Fastarr grunted, clearly unwilling to debate the subject. ‘Hrafn!’

There was a stirring down in the wood.

‘Oh, on Freyr’s fat cock, it’s her,’ said Ofaeti.

‘Let’s leave the prisoners and get it over with then,’ said Fastarr. ‘I don’t want to be around to watch this.’

‘Are you so soft, Fastarr?’

Leshii looked around. It was Saerda, the hard little man who had delighted in tormenting Aelis.

‘I have killed a score of men,’ said Fastarr, ‘but they have been the honest deaths of sword, axe and spear. This offends me.’

‘You don’t like to see your enemies suffer?’ said Saerda.

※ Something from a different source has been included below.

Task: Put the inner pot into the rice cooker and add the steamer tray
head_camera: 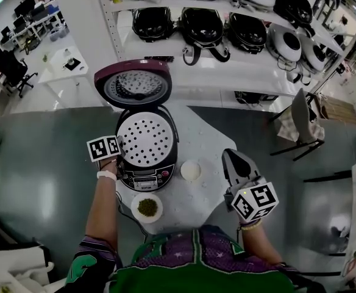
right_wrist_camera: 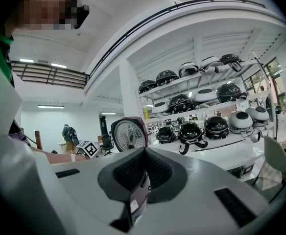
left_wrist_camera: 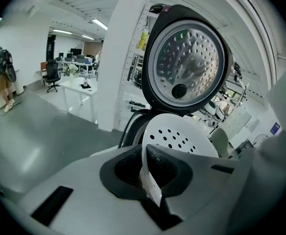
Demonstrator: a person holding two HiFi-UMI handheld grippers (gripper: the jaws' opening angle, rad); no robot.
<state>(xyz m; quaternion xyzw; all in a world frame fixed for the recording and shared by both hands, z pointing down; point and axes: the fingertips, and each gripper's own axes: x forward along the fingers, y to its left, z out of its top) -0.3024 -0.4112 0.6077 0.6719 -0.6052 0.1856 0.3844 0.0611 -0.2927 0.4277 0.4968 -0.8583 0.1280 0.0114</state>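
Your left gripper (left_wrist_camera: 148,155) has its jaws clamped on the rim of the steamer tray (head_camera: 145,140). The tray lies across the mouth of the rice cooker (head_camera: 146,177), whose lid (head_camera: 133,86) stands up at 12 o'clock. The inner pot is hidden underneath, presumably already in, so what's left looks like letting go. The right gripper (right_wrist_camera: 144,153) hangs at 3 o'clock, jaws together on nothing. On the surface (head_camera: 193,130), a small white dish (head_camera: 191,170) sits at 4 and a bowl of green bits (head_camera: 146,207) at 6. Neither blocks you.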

‘I like ’em dead and quick,’ said Fastarr, ‘the quicker to return to my ale and my women.’

‘Each to his own,’ said Saerda with a shrug, ‘I can stay with them if you like.’

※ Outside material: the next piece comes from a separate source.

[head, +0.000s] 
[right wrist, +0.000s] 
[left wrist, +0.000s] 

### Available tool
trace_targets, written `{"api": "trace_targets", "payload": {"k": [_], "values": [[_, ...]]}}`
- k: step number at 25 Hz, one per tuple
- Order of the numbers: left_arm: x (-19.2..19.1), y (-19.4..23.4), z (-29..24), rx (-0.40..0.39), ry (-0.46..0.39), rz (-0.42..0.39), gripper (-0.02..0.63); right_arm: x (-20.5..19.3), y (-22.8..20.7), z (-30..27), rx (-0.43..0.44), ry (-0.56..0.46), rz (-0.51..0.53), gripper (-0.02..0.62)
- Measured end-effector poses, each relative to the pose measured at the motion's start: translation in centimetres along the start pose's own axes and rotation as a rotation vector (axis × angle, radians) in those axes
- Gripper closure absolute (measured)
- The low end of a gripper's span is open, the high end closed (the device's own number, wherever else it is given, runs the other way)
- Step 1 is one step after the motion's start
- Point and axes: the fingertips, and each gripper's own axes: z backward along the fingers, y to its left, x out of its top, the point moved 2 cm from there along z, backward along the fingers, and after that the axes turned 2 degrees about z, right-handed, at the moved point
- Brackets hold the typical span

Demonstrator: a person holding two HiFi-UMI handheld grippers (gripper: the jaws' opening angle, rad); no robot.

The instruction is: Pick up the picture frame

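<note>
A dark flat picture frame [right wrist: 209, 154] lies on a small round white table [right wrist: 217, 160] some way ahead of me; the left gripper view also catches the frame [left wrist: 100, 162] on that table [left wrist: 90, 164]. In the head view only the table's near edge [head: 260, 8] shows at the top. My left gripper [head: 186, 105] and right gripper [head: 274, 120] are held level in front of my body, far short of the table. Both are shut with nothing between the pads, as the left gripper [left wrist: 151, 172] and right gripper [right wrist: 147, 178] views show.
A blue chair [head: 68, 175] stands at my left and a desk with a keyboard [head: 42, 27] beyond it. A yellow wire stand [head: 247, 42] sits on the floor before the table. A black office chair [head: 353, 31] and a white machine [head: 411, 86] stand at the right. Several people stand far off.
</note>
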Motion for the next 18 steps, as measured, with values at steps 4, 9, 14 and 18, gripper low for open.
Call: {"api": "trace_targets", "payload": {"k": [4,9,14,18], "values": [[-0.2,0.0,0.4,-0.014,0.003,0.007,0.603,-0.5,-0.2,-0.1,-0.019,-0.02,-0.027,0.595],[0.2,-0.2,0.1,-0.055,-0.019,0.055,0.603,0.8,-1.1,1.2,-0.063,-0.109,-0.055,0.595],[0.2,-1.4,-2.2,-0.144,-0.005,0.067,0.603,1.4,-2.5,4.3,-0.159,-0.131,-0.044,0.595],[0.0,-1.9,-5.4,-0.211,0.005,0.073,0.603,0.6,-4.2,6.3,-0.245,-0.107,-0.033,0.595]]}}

‘Do as you want,’ said Fastarr. ‘Just the sooner …’

His voice trailed away. Leshii’s mouth fell open. Aelis actually screamed, but no one seemed to notice, they were too busy holding on to their own stomachs. Leshii had encountered a leper on his travels, though he had run from him quick enough. This, though, was another kind of deformity entirely.

A woman had appeared at the edge of the clearing. Her hair was black and disordered, she wore a dirty white shift stained red with blood at the front from two raw wounds at her neck, and she swayed as if almost too weak to stand. It was her eyes, though, that caught Leshii’s attention. She didn’t have any. Her face was marked with cuts, like her brother’s, but much more numerous and severe, and her head was swollen, almost spongy in appearance, like a monstrous oak gall. There was no discernible nose, just a ragged slit for a mouth, and where her eyes should have been were torn and vacant sockets, the shape of them hardly distinguishable.
What had done that to her?
Leshii wondered. Disease? It looked like no disease he had ever seen, though her face was bruised black and red with infection, puffed out unevenly on one side, almost shrunken away on the other. Her, eyes, though, her eyes were truly terrible. He remembered fetching bread from his grandmother to his mother when he had been young. The old woman had given him half a loaf, and on his way home he’d thought he’d just take a nibble, so he’d pinched a little off as he walked. It had been delicious and he couldn’t resist taking another pinch, then another, until the inside of the loaf was nearly hollow. That was how the woman’s eyes appeared, like the inside of that loaf, ruined by tiny degrees.

The woman swayed forward across the clearing and then tripped and fell, groping blindly on her hands and knees, sniffing and feeling her way towards them.